You MUST submit your answers within 3 hours of the time that you started the exam. Follow
all instructions on the download page.
You must upload a SINGLE PDF file containing your solutions. These can be typed or
handwritten, or a combination of the two. Multiple submissions are not permitted, so be sure
that you check your submission before uploading it. Calculators are permitted in this
Answer ALL questions. You MUST adhere to the word limits, where
specified in the questions. Failure to do so will lead to those answers not being
YOU MUST COMPLETE THE EXAM ON YOUR OWN, WITHOUT CONSULTING OTHERS
Examiners: Professor Martin Neil and Dr Huy Phan
© Queen Mary University of London, 2021
Page 2 ECS773P (2021)
A business software system is required to achieve at most 1 failure in 1000 demands (this is
equivalent to a probability of failure on demand: = 10−3). The business manager wants
to evaluate the system before delivery using a combination of expert judgment about the
process applied in its development and failure data collected during testing.
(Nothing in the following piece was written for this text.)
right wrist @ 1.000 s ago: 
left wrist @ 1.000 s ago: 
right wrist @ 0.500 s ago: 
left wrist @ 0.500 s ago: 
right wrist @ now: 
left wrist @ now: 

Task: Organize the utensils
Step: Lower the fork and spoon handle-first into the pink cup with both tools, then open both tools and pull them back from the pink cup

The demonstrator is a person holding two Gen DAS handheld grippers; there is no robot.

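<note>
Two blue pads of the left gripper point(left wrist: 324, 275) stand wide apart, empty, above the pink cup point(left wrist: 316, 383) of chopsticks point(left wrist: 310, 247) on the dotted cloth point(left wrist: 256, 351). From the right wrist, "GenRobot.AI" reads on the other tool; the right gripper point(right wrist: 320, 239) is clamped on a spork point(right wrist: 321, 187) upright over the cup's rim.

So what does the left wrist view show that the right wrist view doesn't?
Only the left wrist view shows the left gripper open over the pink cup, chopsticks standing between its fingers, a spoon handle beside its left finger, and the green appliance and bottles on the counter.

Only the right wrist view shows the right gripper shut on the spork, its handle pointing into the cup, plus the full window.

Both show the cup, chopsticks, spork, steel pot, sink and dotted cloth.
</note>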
From an analysis of the development process applied the business manager believes that there
is a 70% chance that the system will meet the requirement and a 30% chance it is an order of
magnitude worse than that ( = 10−2). If the can take two values only, this is
expressed as the prior:
( = 10−3) = 0.7
( = 10−2) = 0.3
The testing process is assumed to comprise of a sequence of independent test demands, each
of which can result in failure or success.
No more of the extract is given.